Not sure what ambiguity there could be to it. There's 3 possibilities, here, really: he genuinely believes it, it's an excuse he gives to others, or he's fooling himself. I find the first two possibilities to be boring. If he believes it, as I said, he's a misguided racist. If it's a lie to others, then he's just a one note egomaniac. However, I personally find the idea of Luthor as someone who's so blinded by his own ego that he refuses to admit that his actions are motivated by selfish desires and needs to lie to himself by pretending to serve a greater purpose to justify himself to be quite facinating. That makes Luthor someone who's possibly the smartest man on Earth, and yet has no understanding of himself, brillant, and yet completely blind. You said the reader and Luthor should be kept in the dark concerning his motivations. I say that Luthor should be kept in the dark about his own motivations, but the reader shouldn't.
I think a good example of the dichotomy between how Luthor sees himself and how he actually is is perfectly summed up by how he thinks Superman influenced him versus how he actually did. If you listen to Luthor, Superman has been a distraction, something that prevented him from finding a cure to cancer because he was busy taking care of the most urgent "issue". Without Superman, he would be recognised the way he deserves to. But if you look at where Luthor was before Superman, well....Pre Flashpoint, he was the leader of some corporation and wasn't even bothering with the actual science of it, and in the New 52, he was some fat and cowardly scientific consultant working for the military. Either way, he had no drive to do anything close to finding a cure to cancer.
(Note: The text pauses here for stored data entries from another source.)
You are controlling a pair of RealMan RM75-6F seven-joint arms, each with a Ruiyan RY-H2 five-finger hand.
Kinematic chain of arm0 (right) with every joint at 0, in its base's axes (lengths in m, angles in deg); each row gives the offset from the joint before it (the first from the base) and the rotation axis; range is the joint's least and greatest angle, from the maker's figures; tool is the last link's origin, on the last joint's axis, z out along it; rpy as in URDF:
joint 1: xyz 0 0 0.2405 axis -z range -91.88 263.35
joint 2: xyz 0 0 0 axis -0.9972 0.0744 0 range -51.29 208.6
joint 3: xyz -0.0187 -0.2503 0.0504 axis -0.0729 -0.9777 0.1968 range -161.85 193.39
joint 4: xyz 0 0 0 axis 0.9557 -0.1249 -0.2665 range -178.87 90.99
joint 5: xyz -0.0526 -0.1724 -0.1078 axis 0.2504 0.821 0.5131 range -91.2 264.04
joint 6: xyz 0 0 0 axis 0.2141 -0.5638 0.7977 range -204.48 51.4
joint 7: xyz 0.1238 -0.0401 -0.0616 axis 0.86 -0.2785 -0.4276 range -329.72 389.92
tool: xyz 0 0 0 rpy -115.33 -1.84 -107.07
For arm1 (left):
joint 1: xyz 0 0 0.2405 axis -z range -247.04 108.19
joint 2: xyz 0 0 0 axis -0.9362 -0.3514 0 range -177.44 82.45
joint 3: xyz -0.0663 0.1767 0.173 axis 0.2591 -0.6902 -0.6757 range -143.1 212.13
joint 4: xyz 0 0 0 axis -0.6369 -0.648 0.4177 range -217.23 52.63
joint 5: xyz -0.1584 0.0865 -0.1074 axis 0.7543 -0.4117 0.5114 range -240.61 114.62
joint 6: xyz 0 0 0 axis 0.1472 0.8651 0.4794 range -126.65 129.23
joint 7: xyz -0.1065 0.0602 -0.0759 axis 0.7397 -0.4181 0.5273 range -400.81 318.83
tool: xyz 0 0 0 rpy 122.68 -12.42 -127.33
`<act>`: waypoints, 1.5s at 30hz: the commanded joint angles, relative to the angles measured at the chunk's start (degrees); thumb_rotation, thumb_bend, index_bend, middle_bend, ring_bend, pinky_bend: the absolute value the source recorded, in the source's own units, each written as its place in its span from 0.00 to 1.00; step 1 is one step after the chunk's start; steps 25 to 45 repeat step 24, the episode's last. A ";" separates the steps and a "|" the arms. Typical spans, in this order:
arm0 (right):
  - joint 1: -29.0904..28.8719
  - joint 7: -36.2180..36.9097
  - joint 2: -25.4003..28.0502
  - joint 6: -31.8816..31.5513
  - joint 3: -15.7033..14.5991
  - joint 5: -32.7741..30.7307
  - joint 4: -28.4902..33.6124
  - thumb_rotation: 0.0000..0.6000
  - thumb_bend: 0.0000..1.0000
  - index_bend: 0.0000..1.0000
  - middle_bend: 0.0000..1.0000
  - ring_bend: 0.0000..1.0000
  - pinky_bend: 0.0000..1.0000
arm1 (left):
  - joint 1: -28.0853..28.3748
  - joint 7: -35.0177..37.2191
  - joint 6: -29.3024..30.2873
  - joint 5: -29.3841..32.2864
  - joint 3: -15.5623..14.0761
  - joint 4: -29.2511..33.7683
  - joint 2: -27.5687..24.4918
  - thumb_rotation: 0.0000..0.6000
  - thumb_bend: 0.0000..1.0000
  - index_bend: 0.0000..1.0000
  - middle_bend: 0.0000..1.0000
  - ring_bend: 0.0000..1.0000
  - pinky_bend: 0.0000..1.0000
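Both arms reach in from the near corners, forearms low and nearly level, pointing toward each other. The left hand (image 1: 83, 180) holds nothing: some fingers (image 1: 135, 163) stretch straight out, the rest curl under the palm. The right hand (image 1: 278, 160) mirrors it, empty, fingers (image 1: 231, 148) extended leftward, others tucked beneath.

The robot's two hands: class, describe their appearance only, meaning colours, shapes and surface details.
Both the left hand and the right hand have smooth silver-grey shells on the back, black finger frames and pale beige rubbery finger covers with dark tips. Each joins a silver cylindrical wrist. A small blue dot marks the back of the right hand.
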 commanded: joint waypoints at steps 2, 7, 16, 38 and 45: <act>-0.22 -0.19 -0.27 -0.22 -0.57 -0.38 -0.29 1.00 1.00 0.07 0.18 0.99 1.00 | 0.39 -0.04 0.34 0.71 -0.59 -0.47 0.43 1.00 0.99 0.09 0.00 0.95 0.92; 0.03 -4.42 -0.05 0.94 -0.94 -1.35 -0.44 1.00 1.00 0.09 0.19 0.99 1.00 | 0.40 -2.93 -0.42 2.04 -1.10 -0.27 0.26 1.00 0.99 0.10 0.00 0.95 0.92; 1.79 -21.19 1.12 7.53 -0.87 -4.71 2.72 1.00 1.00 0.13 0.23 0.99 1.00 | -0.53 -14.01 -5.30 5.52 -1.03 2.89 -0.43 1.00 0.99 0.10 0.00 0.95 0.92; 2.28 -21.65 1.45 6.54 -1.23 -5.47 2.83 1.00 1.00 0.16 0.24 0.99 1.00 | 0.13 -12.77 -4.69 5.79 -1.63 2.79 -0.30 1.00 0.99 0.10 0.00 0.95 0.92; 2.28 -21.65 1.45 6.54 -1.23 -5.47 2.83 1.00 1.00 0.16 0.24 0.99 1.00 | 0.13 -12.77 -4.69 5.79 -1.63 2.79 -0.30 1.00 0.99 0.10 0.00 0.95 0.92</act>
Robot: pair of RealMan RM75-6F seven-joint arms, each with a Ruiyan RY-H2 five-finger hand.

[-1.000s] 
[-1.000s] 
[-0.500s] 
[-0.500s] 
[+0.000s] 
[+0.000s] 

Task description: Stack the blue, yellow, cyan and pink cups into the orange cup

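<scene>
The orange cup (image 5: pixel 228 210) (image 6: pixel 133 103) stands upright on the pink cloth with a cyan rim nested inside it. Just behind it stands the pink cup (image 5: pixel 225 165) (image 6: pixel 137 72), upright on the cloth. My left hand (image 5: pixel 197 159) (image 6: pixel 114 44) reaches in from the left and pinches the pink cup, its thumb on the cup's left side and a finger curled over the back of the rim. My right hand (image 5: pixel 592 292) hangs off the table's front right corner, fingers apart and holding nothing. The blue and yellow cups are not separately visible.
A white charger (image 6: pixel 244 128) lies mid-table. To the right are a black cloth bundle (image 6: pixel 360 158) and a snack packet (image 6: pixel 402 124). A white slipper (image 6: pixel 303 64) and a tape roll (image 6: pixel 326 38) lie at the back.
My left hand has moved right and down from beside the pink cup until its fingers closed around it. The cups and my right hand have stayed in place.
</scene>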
If anything, Superman channeled his energy and made him a "better" (in the sense of "more capable") man. Luthor is the man he is today because of Superman. And he will never accept it.
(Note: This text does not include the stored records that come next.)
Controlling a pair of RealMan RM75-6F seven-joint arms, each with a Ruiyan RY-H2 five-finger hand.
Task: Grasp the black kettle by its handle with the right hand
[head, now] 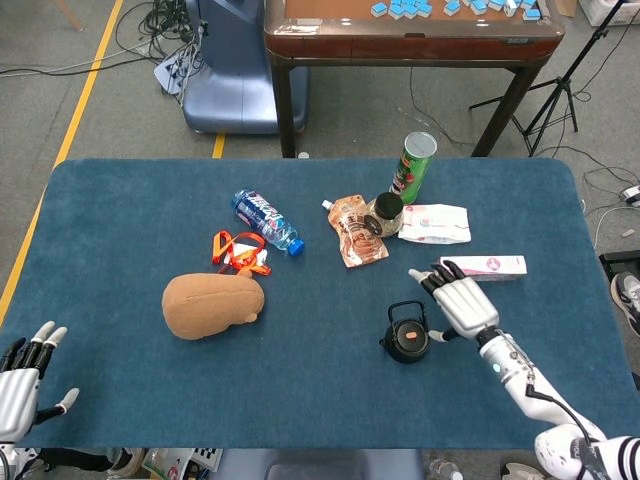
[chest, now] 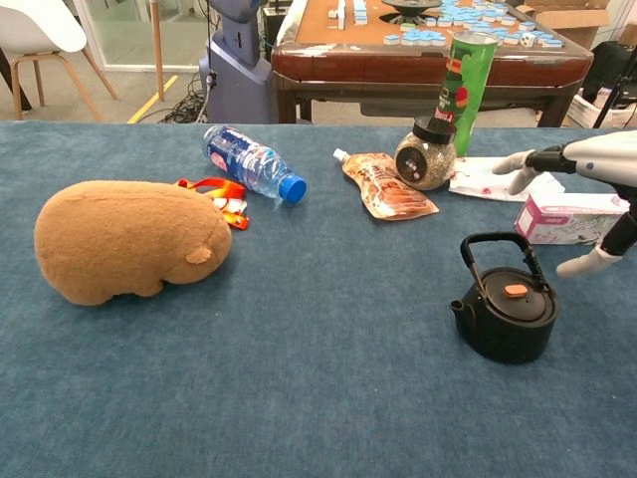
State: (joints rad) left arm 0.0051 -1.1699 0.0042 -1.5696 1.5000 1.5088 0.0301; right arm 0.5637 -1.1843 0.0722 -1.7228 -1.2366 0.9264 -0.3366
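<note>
The black kettle (head: 406, 341) (chest: 507, 312) stands on the blue table right of centre, its arched handle (chest: 495, 241) upright and an orange knob on its lid. My right hand (head: 462, 305) (chest: 583, 167) hovers just right of the kettle, fingers spread and empty, thumb pointing toward the handle without touching it. My left hand (head: 22, 375) rests open at the table's front left corner, far from everything.
A pink box (head: 484, 265) lies behind my right hand. A white packet (head: 435, 223), a jar (head: 383, 213), a green can (head: 413, 165), a pouch (head: 356, 230), a water bottle (head: 266, 220), an orange strap (head: 238, 252) and a brown plush (head: 212, 305) lie further left.
</note>
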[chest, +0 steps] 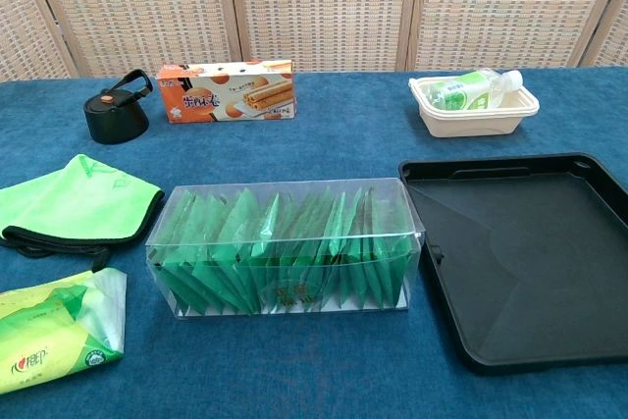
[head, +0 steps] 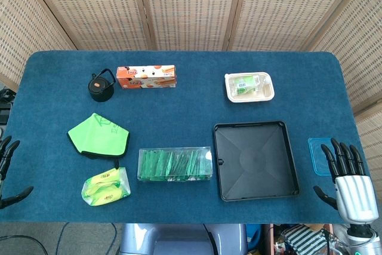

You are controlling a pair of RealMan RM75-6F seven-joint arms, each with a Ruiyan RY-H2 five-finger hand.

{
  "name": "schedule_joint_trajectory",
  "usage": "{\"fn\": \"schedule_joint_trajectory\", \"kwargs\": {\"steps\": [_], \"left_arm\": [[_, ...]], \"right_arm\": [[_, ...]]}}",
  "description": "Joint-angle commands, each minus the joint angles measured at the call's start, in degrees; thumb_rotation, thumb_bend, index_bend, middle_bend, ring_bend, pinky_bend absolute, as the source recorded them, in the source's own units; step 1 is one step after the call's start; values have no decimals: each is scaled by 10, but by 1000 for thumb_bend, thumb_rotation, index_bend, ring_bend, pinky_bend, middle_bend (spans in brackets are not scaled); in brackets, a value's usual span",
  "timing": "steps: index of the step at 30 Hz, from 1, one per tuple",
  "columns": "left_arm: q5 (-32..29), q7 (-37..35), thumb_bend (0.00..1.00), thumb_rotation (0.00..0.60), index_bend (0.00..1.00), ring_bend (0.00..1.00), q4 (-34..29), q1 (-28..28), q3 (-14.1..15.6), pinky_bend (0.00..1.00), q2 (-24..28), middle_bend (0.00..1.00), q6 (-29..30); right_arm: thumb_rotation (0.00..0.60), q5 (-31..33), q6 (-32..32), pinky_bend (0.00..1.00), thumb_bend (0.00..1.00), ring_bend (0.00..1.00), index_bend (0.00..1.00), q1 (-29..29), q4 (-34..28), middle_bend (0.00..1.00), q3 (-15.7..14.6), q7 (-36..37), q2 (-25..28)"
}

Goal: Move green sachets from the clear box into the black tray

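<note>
Green sachets (chest: 285, 247) are packed upright in the clear box (chest: 287, 195), just beside the black tray (chest: 549, 336); left hand (head: 9, 168) and right hand (head: 349, 180) are held spread, fingers released (nothing grasped).

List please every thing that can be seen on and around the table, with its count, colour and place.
clear box: one, transparent, front centre, left of the tray
sachets: many, green, standing in a row inside the clear box
tray: one, black, front right, nothing in it
cloth: one, green with black edge, left side
pack: one, yellow-green, front left
kettle: one, black, back left
carton: one, orange and white, back, right of the kettle
white dish: one, back right, holds a bottle
bottle: one, green label, lying in the white dish
lid: one, blue, right edge
left hand: black, off the left edge, fingers apart
right hand: black fingers, silver back, front right, fingers apart
</note>
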Motion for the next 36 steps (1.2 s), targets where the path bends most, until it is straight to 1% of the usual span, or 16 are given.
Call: {"fn": "schedule_joint_trajectory", "kwargs": {"steps": [1, 4, 7, 10, 11, 12, 14, 17, 19, 22, 25, 28, 31, 35, 36], "left_arm": [[-2, -1, 126, 600, 0, 0, 1, -1, 0, 0, 0, 0, -3], [4, -4, 125, 600, 0, 0, -1, 0, 1, 0, 2, 0, 0], [11, -3, 126, 600, 0, 0, 3, 3, -2, 0, -1, 0, 13], [0, -1, 126, 600, 0, 0, 4, 0, -5, 0, -3, 0, 5], [-5, 1, 126, 600, 0, 0, 4, -2, -7, 0, -4, 0, 1], [-7, 2, 126, 600, 0, 0, 4, -3, -8, 0, -5, 0, -1], [-14, 7, 126, 600, 0, 0, 6, -6, -12, 0, -9, 0, -6], [-18, 15, 127, 600, 0, 0, 10, -7, -17, 0, -18, 0, -3], [-21, 18, 126, 600, 0, 0, 13, -7, -19, 0, -21, 0, -2], [-28, 21, 127, 600, 0, 0, 15, -9, -22, 0, -24, 0, -7], [-33, 22, 127, 600, 0, 0, 16, -10, -23, 0, -25, 0, -10], [-35, 25, 127, 600, 0, 0, 16, -10, -23, 0, -25, 0, -11], [-35, 27, 127, 600, 0, 0, 15, -11, -23, 0, -25, 0, -14], [-36, 25, 127, 600, 0, 0, 13, -11, -22, 0, -24, 0, -15], [-37, 25, 127, 600, 0, 0, 14, -11, -22, 0, -23, 0, -16]], "right_arm": [[600, -2, 1, 0, 0, 0, 0, 0, 0, 0, 1, -1, -2], [600, -12, 1, 0, 0, 0, 0, 5, 9, 0, 1, 16, -7], [600, -19, -20, 0, 0, 0, 0, 23, 12, 0, 1, 58, -7], [600, -30, -69, 0, 0, 0, 0, 59, 7, 0, 1, 103, 3], [600, -35, -97, 0, 0, 0, 0, 78, -1, 0, 1, 119, 11], [600, -36, -108, 0, 0, 0, 0, 86, -5, 0, 1, 125, 15], [600, -49, -162, 0, 0, 0, 0, 129, -22, 0, 5, 157, 26], [600, -54, -224, 0, 0, 0, 0, 181, -40, 0, 14, 183, 27], [600, -54, -251, 0, 0, 0, 0, 204, -49, 0, 18, 188, 21], [600, -39, -305, 0, 0, 0, 1, 242, -68, 0, 26, 177, 8], [600, -8, -362, 0, 4, 0, 20, 275, -97, 0, 33, 160, 1], [600, 26, -401, 0, 42, 0, 46, 303, -110, 0, 46, 136, -21], [600, 59, -429, 0, 85, 0, 71, 328, -108, 0, 57, 104, -54], [600, 107, -454, 0, 125, 0, 91, 360, -88, 0, 74, 45, -103], [600, 128, -463, 0, 132, 0, 92, 372, -81, 0, 81, 26, -121]]}}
Hold those chains, Clark Kent
Bear the weight on your shoulders
Stand firm. Take the pain.
At the very least, if someone else offed Superman, and Luthor had already spent a lot of effort to do so himself, he'd probably be annoyed that someone succeeded where he failed.
I think it would be bit interesting if Lex developed a bit beyond that, I find Lex too often falls into cliched villain behavior too often, it would nice if he adjusted his tactics a bit so he realized his own fatal flaw and tried to counter it.
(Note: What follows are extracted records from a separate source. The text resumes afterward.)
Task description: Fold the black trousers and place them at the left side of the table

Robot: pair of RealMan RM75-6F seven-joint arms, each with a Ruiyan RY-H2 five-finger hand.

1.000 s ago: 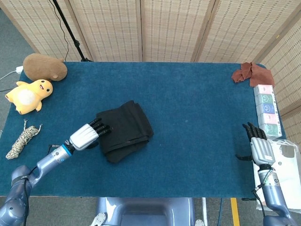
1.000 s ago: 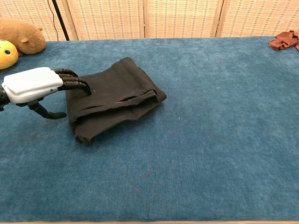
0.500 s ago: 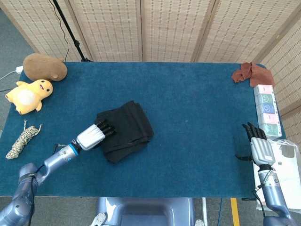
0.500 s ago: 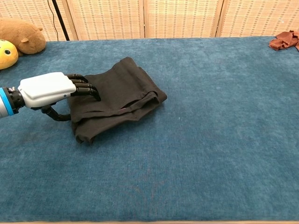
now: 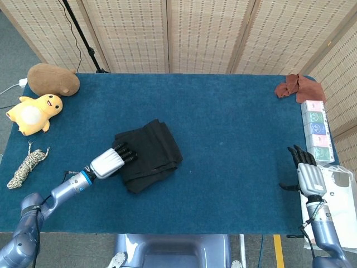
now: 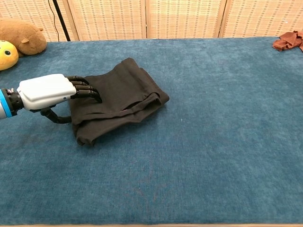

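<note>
- Your left hand [image 6: 53, 92] lies low at the near-left edge of the black trousers [image 6: 118, 97]: fingers [image 6: 84, 88] side by side on top of the cloth, thumb curled under beside the edge. Whether it truly pinches the fabric, I cannot tell.
- The trousers sit folded in a bundle, left of centre on the blue table [image 5: 234, 128].
- Your right hand [image 5: 304, 168] rests at the table's far right edge, fingers straight and slightly apart, holding nothing.
- Plush toys [image 5: 42, 106] and a rope [image 5: 25, 165] sit on the left; a brown cloth [image 5: 298, 86] at the right corner.
</note>
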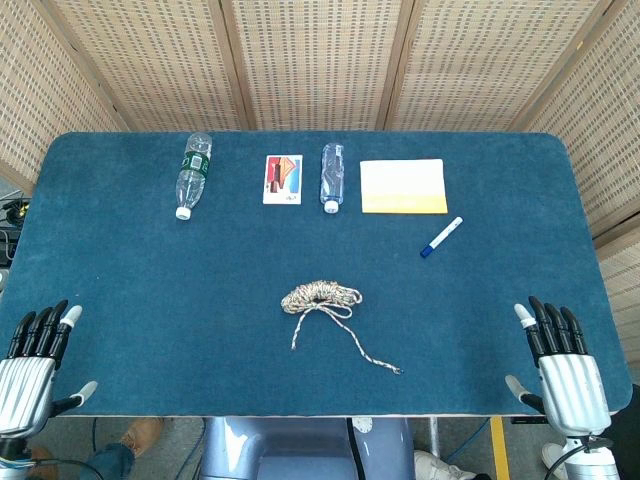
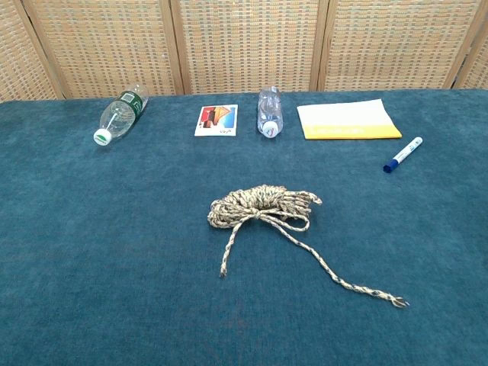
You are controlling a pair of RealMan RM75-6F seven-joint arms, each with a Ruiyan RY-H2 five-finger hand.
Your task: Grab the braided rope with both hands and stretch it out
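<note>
This looks like a robot test station in a lab rather than a home: a broad table covered in dark blue felt (image 1: 150, 300) stands boxed in by folding woven-rattan screens with wooden frames (image 1: 310, 60). Loose cables (image 1: 12, 212) run beside the table's left edge, and a person's brown shoe (image 1: 138, 436) shows beneath its front edge.

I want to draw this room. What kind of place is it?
Probably a robot test room, not a home. A blue felt table stands before woven screens, with a rope, bottles and a pen laid out, and robot hands waiting at the near edge.
</note>
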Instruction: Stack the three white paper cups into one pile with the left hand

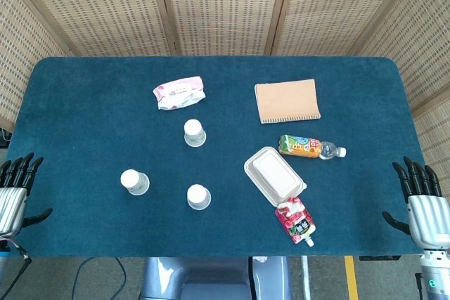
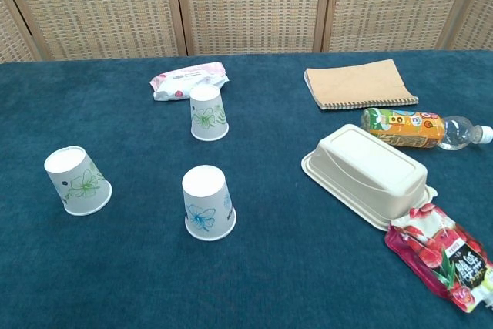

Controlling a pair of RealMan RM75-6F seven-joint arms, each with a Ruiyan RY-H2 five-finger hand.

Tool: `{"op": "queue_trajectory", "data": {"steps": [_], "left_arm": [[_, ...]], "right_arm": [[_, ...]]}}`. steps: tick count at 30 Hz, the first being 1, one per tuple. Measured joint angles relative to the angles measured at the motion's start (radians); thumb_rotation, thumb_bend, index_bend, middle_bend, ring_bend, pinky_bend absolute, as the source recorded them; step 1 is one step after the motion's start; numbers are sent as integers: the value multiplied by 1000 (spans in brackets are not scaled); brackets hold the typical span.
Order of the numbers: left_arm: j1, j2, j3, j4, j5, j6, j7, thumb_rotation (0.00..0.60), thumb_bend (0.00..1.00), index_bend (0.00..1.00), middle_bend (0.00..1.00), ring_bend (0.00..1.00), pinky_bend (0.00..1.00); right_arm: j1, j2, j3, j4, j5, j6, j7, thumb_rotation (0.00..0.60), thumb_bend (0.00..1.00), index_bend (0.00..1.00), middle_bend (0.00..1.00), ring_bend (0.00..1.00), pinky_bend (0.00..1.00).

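Observation:
Three white paper cups stand upside down and apart on the blue table. One cup [image 1: 195,133] [image 2: 208,113] is furthest back, near the wipes pack. A second cup [image 1: 133,182] [image 2: 77,181] stands to the left, and a third cup [image 1: 198,197] [image 2: 208,203] is nearest the front. My left hand [image 1: 14,193] hangs beyond the table's left front corner, fingers spread and holding nothing, far from the cups. Off the right front corner, my right hand [image 1: 423,205] is likewise spread and holds nothing. The chest view shows neither hand.
A pink wipes pack [image 1: 179,93] lies at the back, a tan notebook [image 1: 287,101] to its right. A drink bottle [image 1: 309,147], a closed white food box [image 1: 274,175] and a red snack pouch [image 1: 295,220] lie on the right half.

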Motion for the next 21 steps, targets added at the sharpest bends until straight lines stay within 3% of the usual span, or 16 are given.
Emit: {"op": "queue_trajectory", "data": {"steps": [6,14,21], "left_arm": [[0,-4,-3,-1,-7,0,7,600,131,33,0,0,0],[-30,-7,-6,-17,-20,-62,3,600,144,224,0,0,0],[-119,-4,-27,-62,-54,-194,88,600,152,224,0,0,0]], "right_arm": [[1,-1,1,2,4,-4,2,600,56,0,0,0,0],[2,-1,3,5,10,-10,6,600,56,0,0,0,0],[3,0,4,6,12,-12,8,600,56,0,0,0,0]]}}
Here is the big difference between Xanatos and Luthor. When Xanatos was sparing with his assistant, the assistant defeats him and asks if he should let him win next time and Xaantos says he would fire him. Luthor is training with an assistant and the assistant gives him a slight facial injury, Lex freaks out and has the assistant beaten then fired. If Lex is so unwilling to learn from his mistakes, is so unwilling to be chanellenged in any way, then he become stagnant, any sort of battle of wits between him and is Supes is meaningless, he will not allow himself to learn from his mistakes, so he will continue to repeat them and at that point, Superman should gave his number, all day, every day.
Its why I never bought any version of Lex as sympathetic, he is was always comes off as driven by pettiness (which is not sympathetic) and often seems childish.
It takes more to make a smart character then having them make plot devices all the time, give Luthor a chance to gain a little emotional maturity and try to learn from his mistakes. Superman can find less obvious ways to use Lex's personality flaws against him, but make it a real battle wits by having Lex realize his past errors and work to correct them, that would make Superman's job way harder.
Surely an übermensch would be wise enough to realize a past mistake and correct it? übermensch not supposed to be completely perfect, they can make mistakes, its how they deal with. At this point, Lex's lack of emotional maturity prevents him from being an übermensch, more then anything else, it is the thing that defeats him all the time, he would more dangerous with a little emotional maturity.
A really dangerous villain ups his game and adjusts his tactics, a far less dangerous villain sticks with the same methods that didn't work the last 400 times he tried them.
Last edited by The Overlord; 08-22-2015 at 07:05 PM.
If Lex did that, in less than a decade he'd probably be running the planet from a desk that featured Superman's skull as a paperweight.
That's the whole point, and the whole tragedy of Luthor. He's almost an übermensch, but falls short because of the very thing that allows him dare things with his genius that others would not: his ego.
The bolded part is probably the only thing that we disagree on in this matter. I'd rather see it kept ambiguous, with some stories leaning towards Luthor being wholly pragmatic, and some towards him being motivated (and at the same time ultimately held back) by his ego. The latter interpretation makes for the more interesting character, but I feel it works even better with a bit of doubt regarding if that's actually the way his mind works thrown in. Simply makes for a richer tapestry.